Earth Science is a discipline that is strongly data driven, and large data sets are often developed by researchers and government agencies. The complexity of the fundamental scientific questions being addressed requires integrative and innovative approaches employing these data sets if we are to find understanding. Although a number of databases exist, none of them are truly complete, error free as is practical, easily accessible, and simple to use. The ultimate goal of the Earth Science community is a fully integrated data system populated with high quality, freely available data, as well as, a robust set of software to analyze and interpret the data. This system would feature rich and deep databases and convenient access. These capabilities are needed to attack a variety of basic and applied Earth Science problems.
The development of the capability to construct, organize, and verify an Earth Science data system is a natural, and indeed essential, step for the Earth Sciences to move forward so that we can understand the Earth as a system as well as meet societal needs. Most Earth Science problems are inherently 4-D (x,y,z,t) in nature involving the subsurface and variation with time. Thus, their solution requires data analysis that is far more complex than provided by traditional geographic information systems (GIS). The extent, complexity, and sometimes primitive form of existing data sets and data bases, as well as the need for the optimization of the collection of new data, dictate that only a large, cooperative, well coordinated, and sustained effort will allow the community to attain its scientific goals. With a strong emphasis on ease of access and use, the resulting data system would be a very powerful scientific tool to reveal new relationships in space and time and would be an important resource for students, teachers, the public at large, governmental agencies and industry.
Fundamental new discoveries will require the availability of databases that encompass a variety of temporal and spatial scales.

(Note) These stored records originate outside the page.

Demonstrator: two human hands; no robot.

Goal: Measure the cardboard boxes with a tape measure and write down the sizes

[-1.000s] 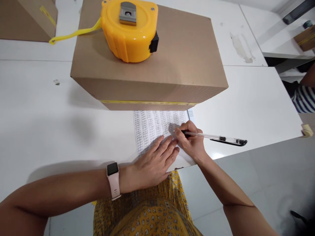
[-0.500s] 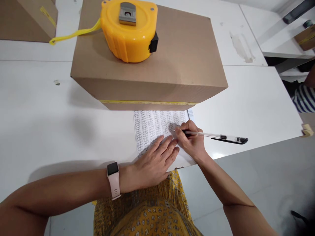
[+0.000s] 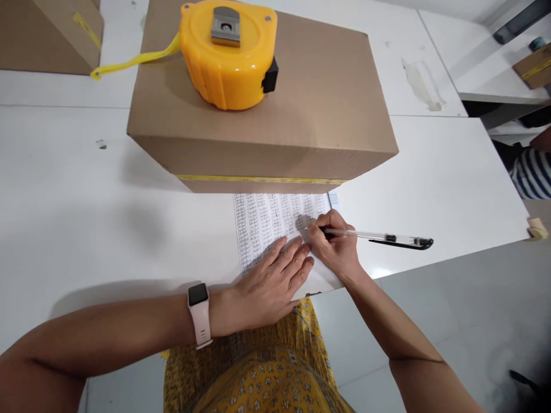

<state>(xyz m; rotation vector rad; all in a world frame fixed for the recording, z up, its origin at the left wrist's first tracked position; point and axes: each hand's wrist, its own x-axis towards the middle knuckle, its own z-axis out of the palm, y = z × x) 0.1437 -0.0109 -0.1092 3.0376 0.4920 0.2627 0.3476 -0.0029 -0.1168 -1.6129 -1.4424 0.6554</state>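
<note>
My left hand lies flat with its fingers stretched over the lower part of a paper sheet covered in columns of handwriting. In my right hand is a clear pen with black ends, its tip at the writing on the sheet. The far end of the sheet meets the lower edge of a brown cardboard box and is hidden there. On top of that box stands a yellow tape measure with a metal clip, a black tab and a yellow wrist strap.
A second cardboard box stands at the upper left of the white table. The table's front edge runs just below my hands. At the far right are a shelf with a small box and a person's striped sleeve.
Almost nothing differs. The camera view has shifted very slightly; both hands and the pen hold nearly the same place on the sheet.
</note>
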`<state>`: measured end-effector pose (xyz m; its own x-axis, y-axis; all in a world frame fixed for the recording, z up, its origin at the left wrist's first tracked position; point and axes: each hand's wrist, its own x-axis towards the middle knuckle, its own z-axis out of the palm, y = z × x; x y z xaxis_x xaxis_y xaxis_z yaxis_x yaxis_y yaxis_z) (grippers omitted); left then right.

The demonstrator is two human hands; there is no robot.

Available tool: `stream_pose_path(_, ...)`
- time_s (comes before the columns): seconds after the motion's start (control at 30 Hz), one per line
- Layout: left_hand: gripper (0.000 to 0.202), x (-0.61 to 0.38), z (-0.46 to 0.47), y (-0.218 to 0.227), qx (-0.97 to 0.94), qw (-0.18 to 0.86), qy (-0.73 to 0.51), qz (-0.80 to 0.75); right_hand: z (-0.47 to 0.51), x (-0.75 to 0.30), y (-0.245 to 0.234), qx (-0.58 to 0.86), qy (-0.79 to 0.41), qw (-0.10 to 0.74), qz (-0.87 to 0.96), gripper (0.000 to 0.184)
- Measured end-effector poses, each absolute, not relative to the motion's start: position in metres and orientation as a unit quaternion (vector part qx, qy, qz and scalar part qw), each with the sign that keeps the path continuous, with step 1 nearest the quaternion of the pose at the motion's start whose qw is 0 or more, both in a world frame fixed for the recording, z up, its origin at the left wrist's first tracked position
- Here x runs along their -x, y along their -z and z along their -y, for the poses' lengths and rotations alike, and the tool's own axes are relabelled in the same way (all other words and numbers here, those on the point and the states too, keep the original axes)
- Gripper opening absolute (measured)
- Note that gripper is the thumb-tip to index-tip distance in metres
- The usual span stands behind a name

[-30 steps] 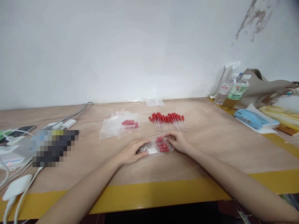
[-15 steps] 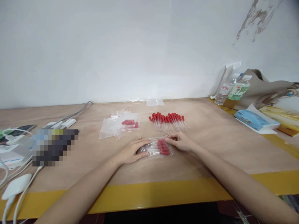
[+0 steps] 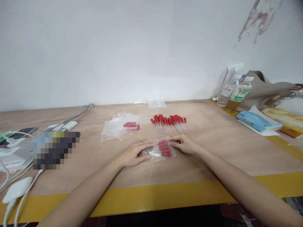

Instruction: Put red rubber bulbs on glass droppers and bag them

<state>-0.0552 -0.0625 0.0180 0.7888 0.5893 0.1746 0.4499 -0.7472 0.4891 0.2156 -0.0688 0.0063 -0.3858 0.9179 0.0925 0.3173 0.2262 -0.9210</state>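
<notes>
A small clear plastic bag (image 3: 159, 150) with several red-capped droppers inside lies on the wooden table (image 3: 213, 151) in front of me. My left hand (image 3: 134, 153) lies on the bag's left end, fingers curled onto it. My right hand (image 3: 183, 144) pinches the bag's right edge. Just behind the bag, a row of loose red-capped droppers (image 3: 170, 123) is spread on the table. To the left of that row lies a pile of clear bags (image 3: 121, 126), one holding red-capped droppers.
More clear bags (image 3: 156, 103) lie by the wall. Cables, chargers and a blurred patch (image 3: 55, 148) fill the left side. Two bottles (image 3: 236, 90), a beige bag and a blue packet (image 3: 258, 121) stand at the right. A yellow strip (image 3: 151, 198) marks the near edge.
My right hand has slid a little along the bag's right edge; my left hand stays on the bag. The bag has barely shifted.
</notes>
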Motion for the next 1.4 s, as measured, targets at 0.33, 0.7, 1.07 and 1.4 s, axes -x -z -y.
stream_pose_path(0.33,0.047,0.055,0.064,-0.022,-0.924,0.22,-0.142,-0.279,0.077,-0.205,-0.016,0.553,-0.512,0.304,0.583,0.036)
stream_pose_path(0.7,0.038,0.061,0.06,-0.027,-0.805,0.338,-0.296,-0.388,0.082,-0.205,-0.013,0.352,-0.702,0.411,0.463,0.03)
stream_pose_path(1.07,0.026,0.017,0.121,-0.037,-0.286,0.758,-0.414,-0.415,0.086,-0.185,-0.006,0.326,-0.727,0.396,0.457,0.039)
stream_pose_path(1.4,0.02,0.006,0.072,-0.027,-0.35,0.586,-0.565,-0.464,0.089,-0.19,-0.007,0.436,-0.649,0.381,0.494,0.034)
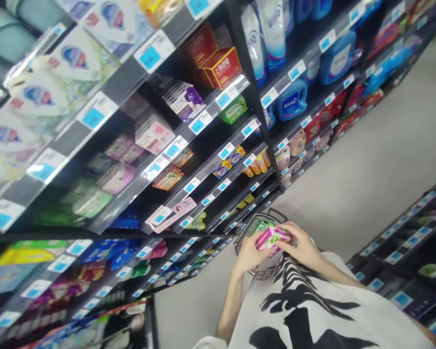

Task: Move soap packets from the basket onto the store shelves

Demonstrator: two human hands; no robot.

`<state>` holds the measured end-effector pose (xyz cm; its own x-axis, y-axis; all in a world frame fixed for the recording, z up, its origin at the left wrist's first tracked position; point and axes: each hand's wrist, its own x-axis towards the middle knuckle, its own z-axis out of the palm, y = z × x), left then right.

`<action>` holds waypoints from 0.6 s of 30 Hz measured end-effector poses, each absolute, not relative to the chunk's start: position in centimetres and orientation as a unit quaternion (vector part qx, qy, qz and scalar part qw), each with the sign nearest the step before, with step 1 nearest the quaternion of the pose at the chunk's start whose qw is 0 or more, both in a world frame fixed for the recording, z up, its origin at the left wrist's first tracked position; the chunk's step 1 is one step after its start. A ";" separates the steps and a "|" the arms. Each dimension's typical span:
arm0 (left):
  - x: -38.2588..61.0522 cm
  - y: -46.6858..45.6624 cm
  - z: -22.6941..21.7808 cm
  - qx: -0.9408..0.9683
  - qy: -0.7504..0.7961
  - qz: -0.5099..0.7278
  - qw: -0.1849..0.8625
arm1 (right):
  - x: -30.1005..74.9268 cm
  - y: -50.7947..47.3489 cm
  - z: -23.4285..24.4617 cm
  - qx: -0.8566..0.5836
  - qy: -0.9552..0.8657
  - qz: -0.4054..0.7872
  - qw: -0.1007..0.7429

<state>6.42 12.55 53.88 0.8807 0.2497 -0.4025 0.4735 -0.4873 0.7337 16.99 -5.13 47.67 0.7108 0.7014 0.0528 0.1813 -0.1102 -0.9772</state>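
Note:
My left hand and my right hand hold a small magenta, white and green box between them, at the lower middle of the view. It looks like a packet of soap, but its print is too small to read. Fingers of both hands are closed around its sides. Just beyond lies a green packet, partly hidden by the box; whether it is held too I cannot tell. Under the hands is a dark shopping basket with a grey handle, largely covered by my hands and white shirt.
A tall shelf unit on the left carries boxed soaps, including white-and-purple boxes and red boxes. Blue bottles stand farther along. Grey floor runs down the aisle. Another shelf borders the right side.

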 end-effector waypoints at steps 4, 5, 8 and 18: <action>8.2 15.2 54.3 0.828 0.256 -0.026 0.499 | 18.0 -4.6 47.8 -0.678 -0.295 0.194 0.645; 8.9 16.2 54.4 0.821 0.266 0.007 0.505 | 18.3 -4.6 47.6 -0.673 -0.294 0.188 0.652; 11.7 19.8 55.6 0.803 0.287 0.135 0.505 | 19.1 -4.8 46.8 -0.677 -0.296 0.180 0.650; 22.7 32.6 65.4 0.931 0.204 0.304 0.006 | 21.2 -6.6 46.3 -0.708 -0.323 0.174 0.603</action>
<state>22.65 32.63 65.37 0.7324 0.3835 0.5626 0.3760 -0.9167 0.1354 21.24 -6.62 46.34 0.7307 0.6675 0.1431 0.2475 -0.0636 -0.9668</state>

Because of the need to integrate heterogeneous data sets and tools to analyze them , the Geoinformatics program provides the focus for community participation in a national experiment to enhance and retain the pre-eminent role in the world for the United States in Earth Sciences research. It is also going to be the catalyst for the creation of a global data base.
The Interim Steering Committee (ISC) has identified both the procedural details for community participation, as well as recommends the most exciting research frontiers for the near future that require construction and utilization of databases. However, the most important Earth Science problems to be attacked using this data system and software are probably not yet known because the creative energies of people getting together to explore relationships among the data and test ideas will lead to unanticipated insights. The TWO recommendations are described separately, and the benefits to the entire Earth Sciences community are presented in the summary section.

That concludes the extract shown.